━━━━━ Input ━━━━━

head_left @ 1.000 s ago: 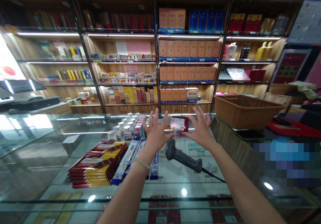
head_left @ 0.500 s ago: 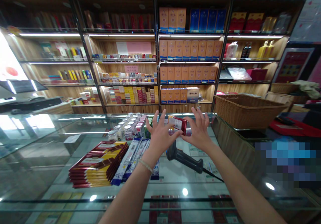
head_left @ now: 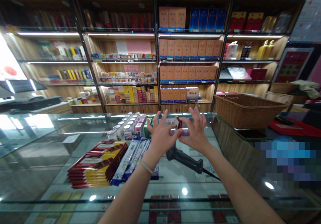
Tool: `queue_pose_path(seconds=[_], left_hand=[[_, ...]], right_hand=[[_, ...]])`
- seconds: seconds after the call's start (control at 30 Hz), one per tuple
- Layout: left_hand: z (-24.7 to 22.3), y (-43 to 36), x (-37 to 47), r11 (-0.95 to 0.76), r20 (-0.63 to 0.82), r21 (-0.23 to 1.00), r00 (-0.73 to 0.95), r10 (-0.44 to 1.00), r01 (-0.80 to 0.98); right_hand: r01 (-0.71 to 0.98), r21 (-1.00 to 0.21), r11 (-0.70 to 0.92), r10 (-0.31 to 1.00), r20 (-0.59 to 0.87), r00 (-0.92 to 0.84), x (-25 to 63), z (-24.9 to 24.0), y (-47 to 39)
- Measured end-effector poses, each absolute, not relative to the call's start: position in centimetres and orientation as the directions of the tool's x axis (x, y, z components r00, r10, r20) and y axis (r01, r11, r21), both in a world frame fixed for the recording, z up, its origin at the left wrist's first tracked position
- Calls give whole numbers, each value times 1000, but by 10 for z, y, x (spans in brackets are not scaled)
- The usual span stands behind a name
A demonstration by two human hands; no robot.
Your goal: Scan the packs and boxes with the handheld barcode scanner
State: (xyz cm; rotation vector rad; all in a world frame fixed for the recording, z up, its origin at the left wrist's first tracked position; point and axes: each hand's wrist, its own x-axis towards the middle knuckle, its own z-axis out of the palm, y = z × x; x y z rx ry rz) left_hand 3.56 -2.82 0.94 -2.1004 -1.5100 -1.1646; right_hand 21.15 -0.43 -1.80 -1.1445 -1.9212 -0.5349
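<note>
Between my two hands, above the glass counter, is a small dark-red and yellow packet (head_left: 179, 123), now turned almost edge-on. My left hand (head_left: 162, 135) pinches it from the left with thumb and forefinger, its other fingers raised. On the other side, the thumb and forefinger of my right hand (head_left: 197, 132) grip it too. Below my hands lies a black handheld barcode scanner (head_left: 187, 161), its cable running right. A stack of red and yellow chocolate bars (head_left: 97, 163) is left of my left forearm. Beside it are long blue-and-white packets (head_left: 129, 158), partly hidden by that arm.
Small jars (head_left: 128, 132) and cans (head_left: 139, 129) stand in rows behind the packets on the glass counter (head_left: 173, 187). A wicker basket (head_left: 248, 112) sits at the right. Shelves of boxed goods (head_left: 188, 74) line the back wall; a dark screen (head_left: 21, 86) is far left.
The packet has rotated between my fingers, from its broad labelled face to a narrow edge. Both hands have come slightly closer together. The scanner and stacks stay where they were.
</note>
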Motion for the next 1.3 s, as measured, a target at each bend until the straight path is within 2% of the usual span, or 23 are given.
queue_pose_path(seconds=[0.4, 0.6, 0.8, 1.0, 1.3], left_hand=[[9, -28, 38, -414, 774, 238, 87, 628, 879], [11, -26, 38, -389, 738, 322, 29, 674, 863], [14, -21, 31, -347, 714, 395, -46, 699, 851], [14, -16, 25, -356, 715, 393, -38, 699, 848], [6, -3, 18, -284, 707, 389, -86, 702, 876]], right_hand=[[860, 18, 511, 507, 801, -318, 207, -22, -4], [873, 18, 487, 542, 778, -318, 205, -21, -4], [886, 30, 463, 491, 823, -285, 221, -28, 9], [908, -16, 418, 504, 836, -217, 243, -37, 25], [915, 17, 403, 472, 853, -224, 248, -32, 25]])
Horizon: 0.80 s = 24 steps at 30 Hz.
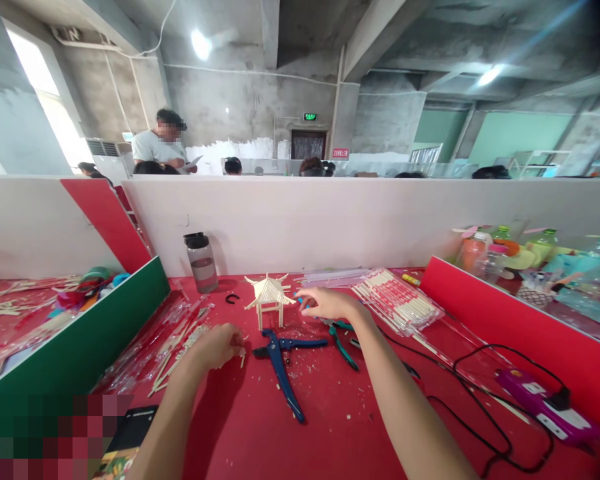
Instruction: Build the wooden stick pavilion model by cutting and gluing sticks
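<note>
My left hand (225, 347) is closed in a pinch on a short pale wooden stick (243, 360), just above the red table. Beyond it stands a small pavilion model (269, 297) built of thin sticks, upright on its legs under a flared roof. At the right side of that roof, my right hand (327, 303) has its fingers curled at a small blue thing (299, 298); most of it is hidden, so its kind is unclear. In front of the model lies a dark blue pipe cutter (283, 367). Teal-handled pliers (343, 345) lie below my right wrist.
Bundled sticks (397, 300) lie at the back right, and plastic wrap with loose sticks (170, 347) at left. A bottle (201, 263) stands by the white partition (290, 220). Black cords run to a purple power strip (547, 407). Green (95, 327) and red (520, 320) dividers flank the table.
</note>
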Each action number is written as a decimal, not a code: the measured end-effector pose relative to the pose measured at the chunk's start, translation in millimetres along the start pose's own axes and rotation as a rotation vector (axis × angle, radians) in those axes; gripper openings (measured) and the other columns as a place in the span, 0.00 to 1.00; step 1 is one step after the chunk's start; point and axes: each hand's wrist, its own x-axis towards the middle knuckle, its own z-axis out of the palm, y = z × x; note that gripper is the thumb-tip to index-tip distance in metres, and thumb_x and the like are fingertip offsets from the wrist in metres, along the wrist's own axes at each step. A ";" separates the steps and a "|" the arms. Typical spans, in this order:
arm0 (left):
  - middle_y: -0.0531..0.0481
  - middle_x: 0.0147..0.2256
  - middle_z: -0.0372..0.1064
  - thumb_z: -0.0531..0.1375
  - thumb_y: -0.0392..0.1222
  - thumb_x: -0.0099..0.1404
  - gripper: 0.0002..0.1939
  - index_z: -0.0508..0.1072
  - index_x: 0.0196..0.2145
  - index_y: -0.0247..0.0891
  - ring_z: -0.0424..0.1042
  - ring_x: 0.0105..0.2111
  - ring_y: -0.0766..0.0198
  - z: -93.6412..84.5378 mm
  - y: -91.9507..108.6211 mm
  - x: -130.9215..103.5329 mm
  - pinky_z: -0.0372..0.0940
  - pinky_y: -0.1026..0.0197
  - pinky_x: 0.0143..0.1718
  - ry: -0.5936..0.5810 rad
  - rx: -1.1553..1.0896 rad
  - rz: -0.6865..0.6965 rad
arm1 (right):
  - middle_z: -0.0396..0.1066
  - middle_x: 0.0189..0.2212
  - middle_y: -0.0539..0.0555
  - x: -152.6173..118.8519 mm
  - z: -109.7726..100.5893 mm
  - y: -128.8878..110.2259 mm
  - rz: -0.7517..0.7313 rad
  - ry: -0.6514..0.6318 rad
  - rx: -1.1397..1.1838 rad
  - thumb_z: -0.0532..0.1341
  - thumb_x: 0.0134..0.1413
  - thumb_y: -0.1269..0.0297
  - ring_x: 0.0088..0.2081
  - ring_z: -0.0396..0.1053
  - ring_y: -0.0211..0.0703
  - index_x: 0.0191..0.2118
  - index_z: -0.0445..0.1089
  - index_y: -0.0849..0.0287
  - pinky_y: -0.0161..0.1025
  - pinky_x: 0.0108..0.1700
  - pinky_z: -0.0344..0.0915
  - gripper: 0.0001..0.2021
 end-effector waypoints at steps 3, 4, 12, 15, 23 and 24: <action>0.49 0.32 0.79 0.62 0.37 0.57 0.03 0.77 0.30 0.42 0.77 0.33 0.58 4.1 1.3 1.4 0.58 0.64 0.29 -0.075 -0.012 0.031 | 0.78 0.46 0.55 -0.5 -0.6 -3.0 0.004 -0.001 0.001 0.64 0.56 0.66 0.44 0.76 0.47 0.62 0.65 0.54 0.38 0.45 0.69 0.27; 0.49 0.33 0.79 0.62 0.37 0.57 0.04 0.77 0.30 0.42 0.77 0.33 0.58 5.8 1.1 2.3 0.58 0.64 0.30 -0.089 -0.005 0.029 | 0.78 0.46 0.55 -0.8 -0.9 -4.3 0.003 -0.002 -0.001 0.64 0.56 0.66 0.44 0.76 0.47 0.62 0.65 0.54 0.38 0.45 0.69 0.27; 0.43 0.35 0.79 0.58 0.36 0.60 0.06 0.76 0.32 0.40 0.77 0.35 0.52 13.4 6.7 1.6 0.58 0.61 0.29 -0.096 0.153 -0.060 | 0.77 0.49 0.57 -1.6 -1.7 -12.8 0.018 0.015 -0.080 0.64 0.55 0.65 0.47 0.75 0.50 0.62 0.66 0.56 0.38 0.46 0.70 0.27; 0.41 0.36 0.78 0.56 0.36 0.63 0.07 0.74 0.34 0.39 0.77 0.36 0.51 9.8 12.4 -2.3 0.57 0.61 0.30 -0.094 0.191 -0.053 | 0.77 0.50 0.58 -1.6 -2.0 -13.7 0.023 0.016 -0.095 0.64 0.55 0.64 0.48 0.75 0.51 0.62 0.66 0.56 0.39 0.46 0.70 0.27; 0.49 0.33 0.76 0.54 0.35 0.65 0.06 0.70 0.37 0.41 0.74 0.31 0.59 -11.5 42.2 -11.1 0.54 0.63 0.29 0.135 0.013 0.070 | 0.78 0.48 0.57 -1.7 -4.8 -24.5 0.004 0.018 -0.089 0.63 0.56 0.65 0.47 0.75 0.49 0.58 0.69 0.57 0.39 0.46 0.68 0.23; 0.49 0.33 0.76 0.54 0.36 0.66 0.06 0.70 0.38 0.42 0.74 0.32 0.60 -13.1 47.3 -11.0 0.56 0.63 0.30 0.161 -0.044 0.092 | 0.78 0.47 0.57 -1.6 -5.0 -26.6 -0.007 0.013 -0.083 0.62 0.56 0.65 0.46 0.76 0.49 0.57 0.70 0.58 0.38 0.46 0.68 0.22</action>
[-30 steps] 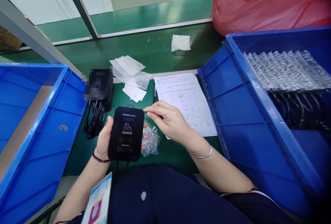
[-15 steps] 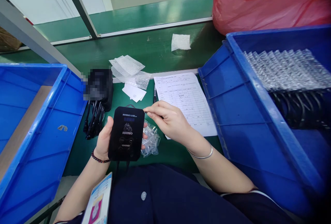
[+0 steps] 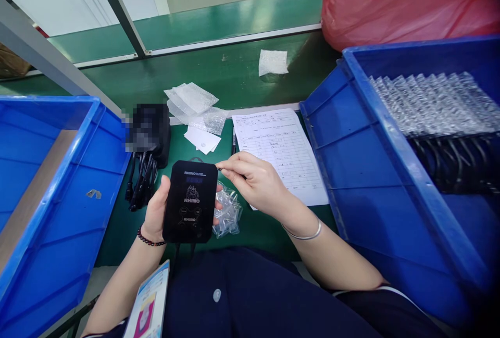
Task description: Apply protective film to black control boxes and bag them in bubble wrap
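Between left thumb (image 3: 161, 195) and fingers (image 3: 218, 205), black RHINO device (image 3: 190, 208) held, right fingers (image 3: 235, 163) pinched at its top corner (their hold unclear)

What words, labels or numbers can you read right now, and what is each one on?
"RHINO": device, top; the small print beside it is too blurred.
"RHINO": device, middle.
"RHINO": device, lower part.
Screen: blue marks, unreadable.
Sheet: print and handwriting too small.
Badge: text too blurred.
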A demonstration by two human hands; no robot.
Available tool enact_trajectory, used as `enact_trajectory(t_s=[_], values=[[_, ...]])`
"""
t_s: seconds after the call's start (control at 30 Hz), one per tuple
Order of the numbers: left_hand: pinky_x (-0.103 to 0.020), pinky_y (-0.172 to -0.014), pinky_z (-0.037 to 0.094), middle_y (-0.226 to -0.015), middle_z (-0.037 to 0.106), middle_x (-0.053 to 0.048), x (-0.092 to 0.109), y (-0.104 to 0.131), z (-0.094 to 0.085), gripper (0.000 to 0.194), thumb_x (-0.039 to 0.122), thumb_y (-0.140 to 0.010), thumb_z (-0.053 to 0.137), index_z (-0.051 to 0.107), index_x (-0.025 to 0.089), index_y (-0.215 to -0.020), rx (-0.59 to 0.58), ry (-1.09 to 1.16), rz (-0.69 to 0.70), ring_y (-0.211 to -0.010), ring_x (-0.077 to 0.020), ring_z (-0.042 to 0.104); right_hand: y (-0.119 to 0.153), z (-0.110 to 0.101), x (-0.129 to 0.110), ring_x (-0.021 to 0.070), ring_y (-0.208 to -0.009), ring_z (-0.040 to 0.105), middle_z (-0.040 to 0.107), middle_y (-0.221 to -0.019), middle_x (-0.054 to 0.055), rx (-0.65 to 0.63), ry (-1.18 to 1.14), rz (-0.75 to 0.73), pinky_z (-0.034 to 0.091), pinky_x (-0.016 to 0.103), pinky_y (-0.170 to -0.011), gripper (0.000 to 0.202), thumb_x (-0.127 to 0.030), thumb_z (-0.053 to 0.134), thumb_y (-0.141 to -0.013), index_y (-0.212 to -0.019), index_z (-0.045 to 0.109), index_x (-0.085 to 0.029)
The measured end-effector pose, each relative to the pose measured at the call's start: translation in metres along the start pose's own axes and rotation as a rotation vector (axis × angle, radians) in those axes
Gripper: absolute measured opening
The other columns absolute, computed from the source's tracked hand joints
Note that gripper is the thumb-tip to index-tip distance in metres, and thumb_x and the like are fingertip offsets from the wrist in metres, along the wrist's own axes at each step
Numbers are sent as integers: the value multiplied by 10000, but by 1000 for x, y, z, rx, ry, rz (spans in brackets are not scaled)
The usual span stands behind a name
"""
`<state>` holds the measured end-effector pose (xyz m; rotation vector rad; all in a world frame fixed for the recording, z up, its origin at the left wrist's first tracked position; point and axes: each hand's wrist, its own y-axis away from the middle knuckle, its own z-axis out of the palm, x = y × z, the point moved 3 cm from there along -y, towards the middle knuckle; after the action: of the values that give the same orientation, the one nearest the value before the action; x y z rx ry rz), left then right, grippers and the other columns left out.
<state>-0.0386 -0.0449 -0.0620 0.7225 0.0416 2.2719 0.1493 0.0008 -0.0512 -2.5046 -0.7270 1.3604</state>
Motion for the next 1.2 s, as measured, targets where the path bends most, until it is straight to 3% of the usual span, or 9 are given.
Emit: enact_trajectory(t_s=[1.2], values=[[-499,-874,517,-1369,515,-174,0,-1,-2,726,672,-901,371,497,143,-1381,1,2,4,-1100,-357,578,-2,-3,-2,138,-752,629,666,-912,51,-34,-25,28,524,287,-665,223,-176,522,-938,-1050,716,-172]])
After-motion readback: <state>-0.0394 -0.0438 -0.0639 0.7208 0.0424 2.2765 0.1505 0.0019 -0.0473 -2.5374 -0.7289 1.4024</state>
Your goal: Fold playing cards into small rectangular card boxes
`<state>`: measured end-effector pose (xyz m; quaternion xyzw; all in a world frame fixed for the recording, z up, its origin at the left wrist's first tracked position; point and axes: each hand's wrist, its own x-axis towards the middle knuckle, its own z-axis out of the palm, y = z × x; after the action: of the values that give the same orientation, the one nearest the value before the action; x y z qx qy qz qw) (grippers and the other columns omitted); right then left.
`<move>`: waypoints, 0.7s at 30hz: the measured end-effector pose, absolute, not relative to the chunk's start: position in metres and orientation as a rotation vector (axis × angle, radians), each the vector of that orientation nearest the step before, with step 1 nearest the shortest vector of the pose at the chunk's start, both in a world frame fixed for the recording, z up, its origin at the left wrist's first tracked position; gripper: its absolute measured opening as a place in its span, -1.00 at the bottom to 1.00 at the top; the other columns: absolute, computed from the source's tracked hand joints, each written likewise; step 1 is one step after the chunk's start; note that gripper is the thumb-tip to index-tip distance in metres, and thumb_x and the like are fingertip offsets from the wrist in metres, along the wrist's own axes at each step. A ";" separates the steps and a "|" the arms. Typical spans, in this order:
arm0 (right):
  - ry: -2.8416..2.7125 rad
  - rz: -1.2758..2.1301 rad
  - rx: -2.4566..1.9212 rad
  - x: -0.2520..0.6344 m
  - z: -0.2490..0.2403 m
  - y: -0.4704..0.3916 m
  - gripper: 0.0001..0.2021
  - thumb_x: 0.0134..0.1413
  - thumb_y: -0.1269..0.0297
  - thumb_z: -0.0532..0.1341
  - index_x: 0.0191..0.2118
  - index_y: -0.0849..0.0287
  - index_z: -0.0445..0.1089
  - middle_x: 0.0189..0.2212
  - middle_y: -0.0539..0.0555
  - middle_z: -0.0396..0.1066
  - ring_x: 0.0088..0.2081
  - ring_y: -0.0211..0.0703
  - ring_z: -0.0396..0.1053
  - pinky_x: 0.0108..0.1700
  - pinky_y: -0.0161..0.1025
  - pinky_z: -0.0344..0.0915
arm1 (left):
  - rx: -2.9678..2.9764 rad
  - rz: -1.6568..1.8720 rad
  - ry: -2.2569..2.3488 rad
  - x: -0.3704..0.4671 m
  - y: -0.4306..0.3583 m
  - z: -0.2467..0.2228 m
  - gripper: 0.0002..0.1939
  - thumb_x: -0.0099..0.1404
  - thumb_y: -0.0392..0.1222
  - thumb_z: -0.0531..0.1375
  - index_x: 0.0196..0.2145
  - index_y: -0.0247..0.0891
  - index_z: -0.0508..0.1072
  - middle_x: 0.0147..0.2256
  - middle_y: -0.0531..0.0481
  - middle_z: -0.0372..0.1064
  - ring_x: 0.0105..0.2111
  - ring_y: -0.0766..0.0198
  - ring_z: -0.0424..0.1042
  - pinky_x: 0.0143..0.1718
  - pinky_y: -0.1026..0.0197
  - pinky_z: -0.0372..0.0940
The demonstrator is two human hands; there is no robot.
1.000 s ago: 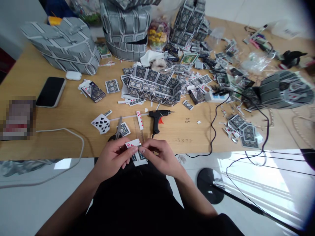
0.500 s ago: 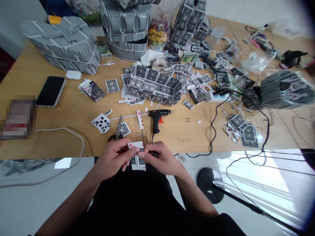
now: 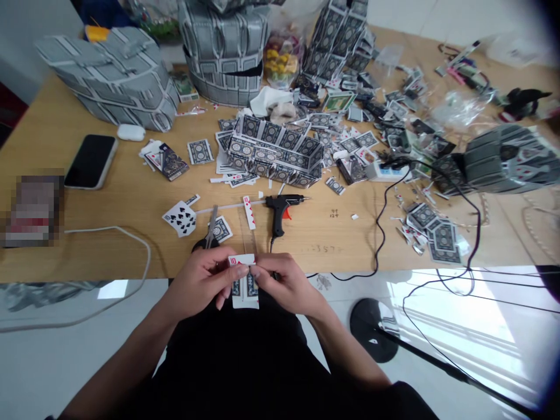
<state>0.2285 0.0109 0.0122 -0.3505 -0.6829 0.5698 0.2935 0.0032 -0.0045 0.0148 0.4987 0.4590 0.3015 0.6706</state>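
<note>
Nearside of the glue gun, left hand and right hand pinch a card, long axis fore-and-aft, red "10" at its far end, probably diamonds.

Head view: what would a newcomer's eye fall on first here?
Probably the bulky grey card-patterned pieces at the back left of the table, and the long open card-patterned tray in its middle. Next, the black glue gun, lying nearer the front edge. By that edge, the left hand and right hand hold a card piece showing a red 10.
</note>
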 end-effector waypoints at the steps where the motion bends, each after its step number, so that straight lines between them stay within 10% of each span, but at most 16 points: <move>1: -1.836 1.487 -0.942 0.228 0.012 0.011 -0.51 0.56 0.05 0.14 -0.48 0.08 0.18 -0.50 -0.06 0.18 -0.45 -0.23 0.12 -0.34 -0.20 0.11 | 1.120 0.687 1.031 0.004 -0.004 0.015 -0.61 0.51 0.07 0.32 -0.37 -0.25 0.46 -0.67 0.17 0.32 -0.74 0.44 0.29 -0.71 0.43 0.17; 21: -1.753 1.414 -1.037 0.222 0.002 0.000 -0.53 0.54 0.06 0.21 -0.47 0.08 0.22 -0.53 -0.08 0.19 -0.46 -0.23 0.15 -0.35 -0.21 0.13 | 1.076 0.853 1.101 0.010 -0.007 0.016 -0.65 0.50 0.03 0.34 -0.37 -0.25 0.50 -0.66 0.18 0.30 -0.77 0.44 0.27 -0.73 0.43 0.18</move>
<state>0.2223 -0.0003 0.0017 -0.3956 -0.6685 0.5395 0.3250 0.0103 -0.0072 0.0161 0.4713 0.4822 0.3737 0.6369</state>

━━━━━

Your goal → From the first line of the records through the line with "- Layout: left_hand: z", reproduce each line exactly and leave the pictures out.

Solution for this task →
head_left @ 1.000 s ago: 
head_left @ 0.500 s ago: 
head_left @ now: 
Tool: `queue_pose_path(seconds=[_], left_hand=[[_, ...]], right_hand=[[_, ...]])`
- seconds: seconds after the call's start (control at 30 Hz), one per tuple
- Layout: left_hand: z (-24.7 to 22.3), y (-43 to 36), x (-37 to 47), r11 (-0.95 to 0.76), r20 (-0.63 to 0.82), r21 (-0.23 to 1.00), r00 (-0.73 to 0.95), r10 (-0.44 to 1.00), r01 (-0.80 to 0.98); right_hand: r01 (-0.71 to 0.98), r21 (-1.00 to 0.21), r11 (-0.70 to 0.92), r10 (-0.31 to 1.00), r20 (-0.59 to 0.87), r00 (-0.92 to 0.84), x (-25 to 63), z (-24.9 to 24.0), y (-47 to 39)

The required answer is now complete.